Law Banning Sales of Violent Video Games to Minors Should Stick, Argues Prof. Jeff McCall '76
November 22, 2010
November 22, 2010, Greencastle, Ind. — "The Supreme Court can and should allow California and other states to restrict sales of adult video games to kids," argues Jeffrey M. McCall, professor of communication at DePauw University. In an Indianapolis Star op-ed, Dr. McCall examines a case before the U.S. Supreme Court in which the entertainment industry is challenging California's five year old law which penalizes merchants who sell violent video games to minors.
"Common sense tells us that when children play video games in which the main theme is gross violence their worldview is altered," writes McCall. "To suggest otherwise would be to assert that mediated messages have no meaning."

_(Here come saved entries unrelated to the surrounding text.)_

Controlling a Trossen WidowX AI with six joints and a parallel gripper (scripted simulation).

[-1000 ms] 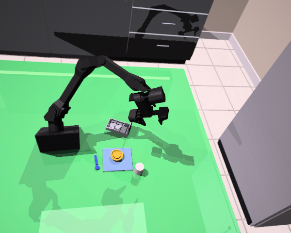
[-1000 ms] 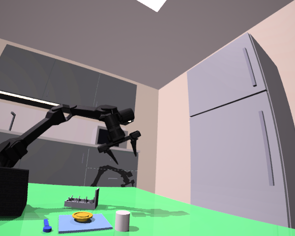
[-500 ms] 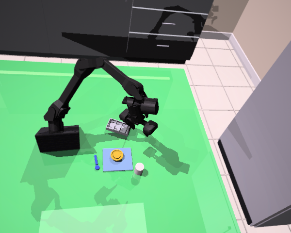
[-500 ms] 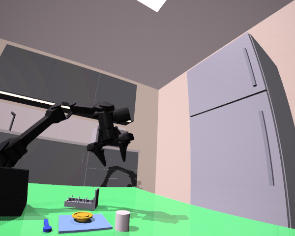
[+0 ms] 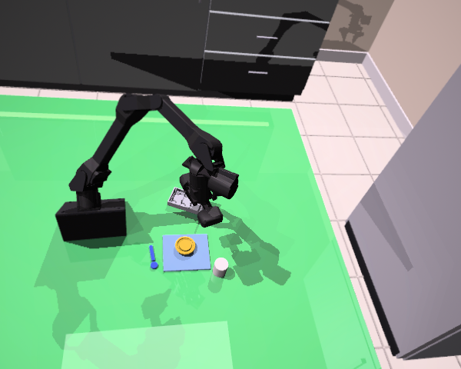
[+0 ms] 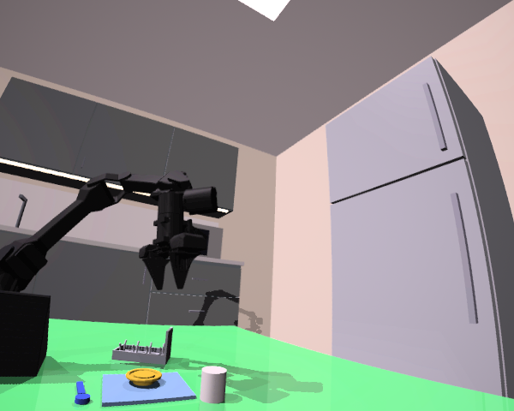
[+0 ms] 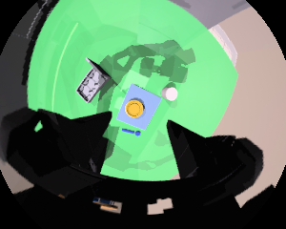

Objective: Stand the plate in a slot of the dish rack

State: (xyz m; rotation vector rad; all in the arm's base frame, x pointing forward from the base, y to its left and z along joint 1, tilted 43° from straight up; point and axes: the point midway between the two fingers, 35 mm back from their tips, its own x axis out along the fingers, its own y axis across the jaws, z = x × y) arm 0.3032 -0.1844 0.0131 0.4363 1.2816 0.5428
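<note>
The jaws of the gripper (image 6: 169,288) (image 7: 140,118) stood wide, high up. The plate (image 5: 185,245) (image 6: 143,376) (image 7: 134,109) lay on the mat (image 5: 170,262) (image 6: 116,395) (image 7: 148,121); a good grasp called for centring, then straight lowering to its rim. Counted: 1 plate, 1 mat, 1 rack (image 5: 183,208) (image 6: 138,354) (image 7: 105,79), 1 cup (image 5: 220,267) (image 6: 212,384) (image 7: 170,93), 1 spoon (image 5: 154,264) (image 6: 82,399) (image 7: 137,134).

You have a white cylinder (image 5: 220,267) (image 6: 212,384) (image 7: 170,93) standing upright just beside a flat blue board (image 5: 169,262) (image 6: 116,392) (image 7: 146,119). On the board's other side, you can see a small blue spoon-like utensil (image 5: 152,253) (image 6: 80,390) (image 7: 129,131) lying on the green surface (image 5: 115,286) (image 6: 292,376) (image 7: 200,110). Beyond the surface, you've got a tall grey fridge (image 5: 413,222) (image 6: 408,265) and dark cabinets (image 5: 143,35) (image 6: 89,274).
</note>
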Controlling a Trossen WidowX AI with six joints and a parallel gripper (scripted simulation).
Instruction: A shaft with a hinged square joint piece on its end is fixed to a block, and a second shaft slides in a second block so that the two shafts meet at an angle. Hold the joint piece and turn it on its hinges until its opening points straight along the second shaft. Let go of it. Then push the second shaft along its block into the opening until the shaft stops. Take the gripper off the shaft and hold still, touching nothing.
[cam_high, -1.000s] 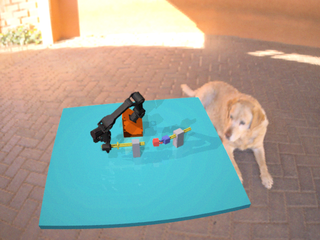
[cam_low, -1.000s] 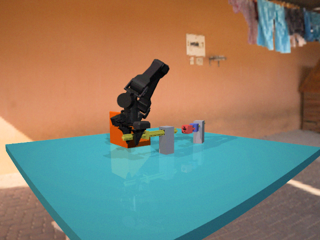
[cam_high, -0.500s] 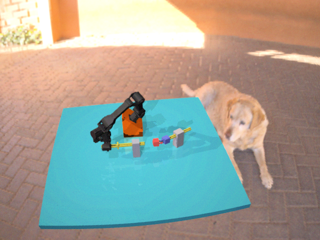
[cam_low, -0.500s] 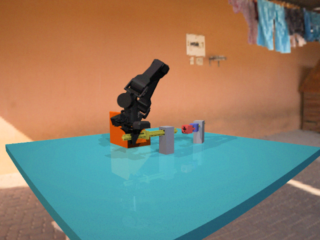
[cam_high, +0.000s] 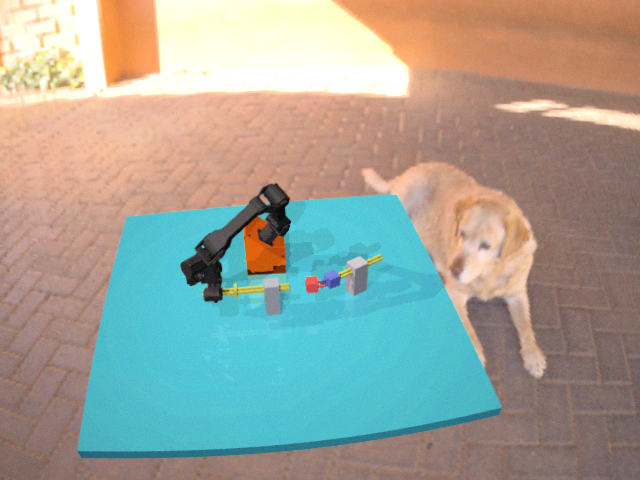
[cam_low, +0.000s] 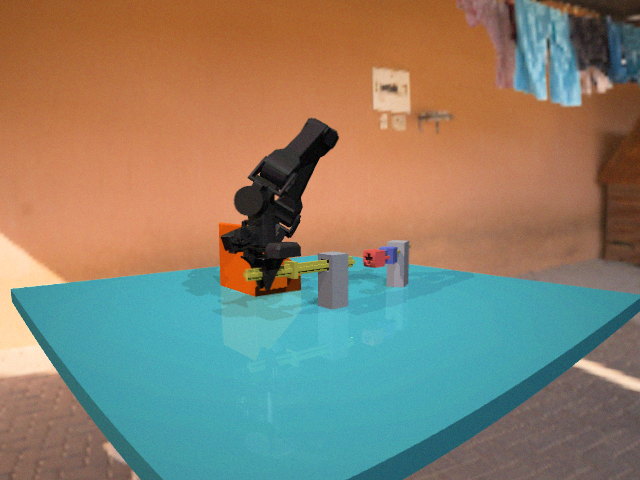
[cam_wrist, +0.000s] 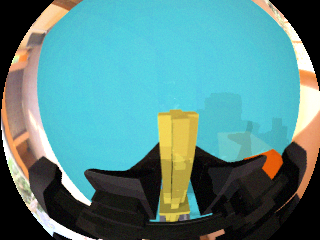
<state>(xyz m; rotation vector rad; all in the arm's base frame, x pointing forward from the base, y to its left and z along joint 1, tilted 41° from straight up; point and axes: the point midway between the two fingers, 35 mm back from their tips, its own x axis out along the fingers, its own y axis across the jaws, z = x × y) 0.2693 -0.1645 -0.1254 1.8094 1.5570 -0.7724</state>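
Item, one claw (cam_high: 212, 294) (cam_low: 267, 276) (cam_wrist: 172, 143), closed on the outer end of the sliding rod (cam_high: 253, 289) (cam_low: 310, 266) (cam_wrist: 177, 145), yellow and ribbed, which we hold between both fingers. Item, the near block (cam_high: 272, 297) (cam_low: 332, 281), grey, the rod passing through it, its free tip apart from the red piece (cam_high: 311, 284) (cam_low: 373, 257). Item, the red piece, hinged by way of a blue piece (cam_high: 331, 279) (cam_low: 387, 255) to the fixed rod (cam_high: 375, 259), which the far block (cam_high: 357, 276) (cam_low: 397, 263) carries at an angle. We judge the turning done and the push in hand; the opening seems to face the rod's tip, though it is small in our views and we cannot vouch for exact alignment. For the push: we should keep the grip firm, travel straight along the block, add no twist or lift, go slowly at the mouth, and press only until the rod stops, easing back if the red piece swings. Brands, labels, writing: none we can read; the pale wall panel (cam_low: 391, 89) bears dark marks, too blurred to make out
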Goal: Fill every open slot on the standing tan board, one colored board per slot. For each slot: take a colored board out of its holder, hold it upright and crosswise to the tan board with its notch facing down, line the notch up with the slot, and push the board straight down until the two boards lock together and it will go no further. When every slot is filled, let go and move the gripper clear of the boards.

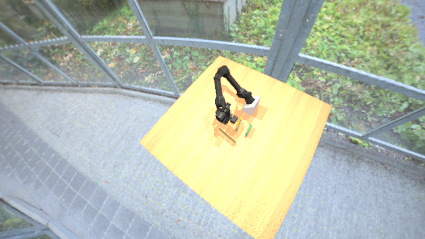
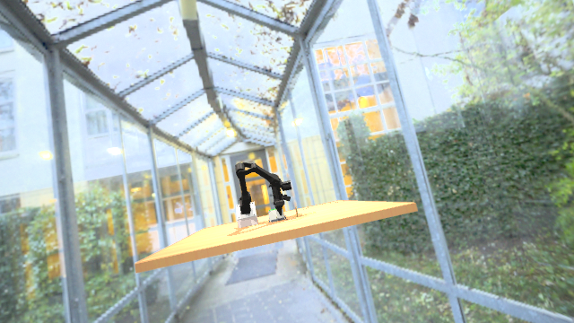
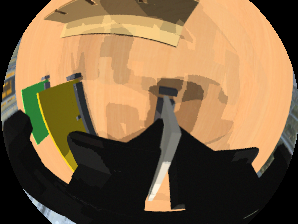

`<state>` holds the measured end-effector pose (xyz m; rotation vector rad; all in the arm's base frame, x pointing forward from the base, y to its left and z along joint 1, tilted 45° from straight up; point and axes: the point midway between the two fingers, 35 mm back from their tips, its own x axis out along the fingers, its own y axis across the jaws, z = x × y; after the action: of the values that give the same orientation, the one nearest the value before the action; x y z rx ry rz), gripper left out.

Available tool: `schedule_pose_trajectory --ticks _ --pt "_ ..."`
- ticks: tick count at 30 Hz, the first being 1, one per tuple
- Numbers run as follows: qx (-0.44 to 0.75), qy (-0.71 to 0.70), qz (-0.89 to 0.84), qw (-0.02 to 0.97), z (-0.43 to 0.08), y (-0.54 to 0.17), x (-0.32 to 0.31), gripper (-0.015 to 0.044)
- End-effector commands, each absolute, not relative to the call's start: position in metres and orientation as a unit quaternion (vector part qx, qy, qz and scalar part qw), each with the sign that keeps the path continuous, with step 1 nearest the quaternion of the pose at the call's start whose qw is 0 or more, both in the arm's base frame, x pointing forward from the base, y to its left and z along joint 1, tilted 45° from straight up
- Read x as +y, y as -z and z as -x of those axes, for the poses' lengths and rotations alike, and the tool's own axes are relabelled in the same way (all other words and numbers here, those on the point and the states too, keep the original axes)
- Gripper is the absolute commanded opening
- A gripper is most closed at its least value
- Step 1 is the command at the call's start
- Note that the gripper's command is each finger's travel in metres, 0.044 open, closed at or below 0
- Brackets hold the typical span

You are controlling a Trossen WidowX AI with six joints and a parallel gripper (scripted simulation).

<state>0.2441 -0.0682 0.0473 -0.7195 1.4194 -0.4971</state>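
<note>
From the top, the tan board [image 1: 228, 136] [image 2: 296, 213] [image 3: 122, 14] stands just past the black claw [image 1: 227, 116] [image 2: 280, 212] [image 3: 170, 126]; from the side, the pale board [image 2: 276, 216] [image 3: 171, 131] is low at the claw's tips; up close, the claw pinches it; it is thin, upright and gray-white, its long way pointing toward the tan board, crosswise.

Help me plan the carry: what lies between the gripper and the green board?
The yellow board in its dark holder, seen in the wrist and top views.
</note>
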Motion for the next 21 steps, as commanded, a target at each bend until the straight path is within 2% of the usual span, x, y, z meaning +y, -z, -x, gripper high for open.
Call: schedule_pose_trajectory --ticks 1,21 --pt "0.628 0.221 0.320 0.674 -0.244 -0.054 -0.062 0.0000" --pt "0.629 0.220 0.319 0.674 -0.239 -0.086 -0.029 0.0000"
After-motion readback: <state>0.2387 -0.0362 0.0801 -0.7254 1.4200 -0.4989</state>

He adds, "The games in question feature graphic portrayals of violence, carried out by the video game players. Police officers are shot. Women are decapitated. Shooting victims have gasoline poured on them and are set ablaze. The shooters urinate on their victims. The content is considered mature, even by the producers and distributors. That's why the industry itself has instituted a label warning system and has voluntary restrictions against sales to children. Those restrictions don't work, however, because merchants sell this stuff to kids anyway. 'Secret shopper' research by the Parents Television Council finds that retailers sell these games to kids more than a third of the time."
Video game makers argue that the California law violates their First Amendment right to free speech. "Don't be fooled, however; these media producers have no real interest in First Amendment philosophy," counters the professor. "They only want to make as much money as possible, even at the expense of our kids' emotional development."
According to McCall, "The First Amendment suffers no harm because the material in question can still be created and distributed. Adults maintain full access. Children can even have access to such games if their parents choose to mess up the kids in that manner. The robust policy debates on which democracy depends are not hindered by California limiting some kids from violent video games. The only sacrifice for the entertainment industry is a slight financial cost, not a sacrifice in expression. The industry does not deserve a 'right' to benefit financially from marketing morally vacuous and violent garbage to kids."
You'll find the complete column at College News.org.
A 1976 graduate of DePauw, Jeff McCall is the author of Viewer Discretion Advised: Taking Control of Mass Media Influences and has been cited in articles published by more than 100 newspapers. Earlier this month, he was quoted in a Congressional Quarterly article on the effectiveness of the presidential weekly address.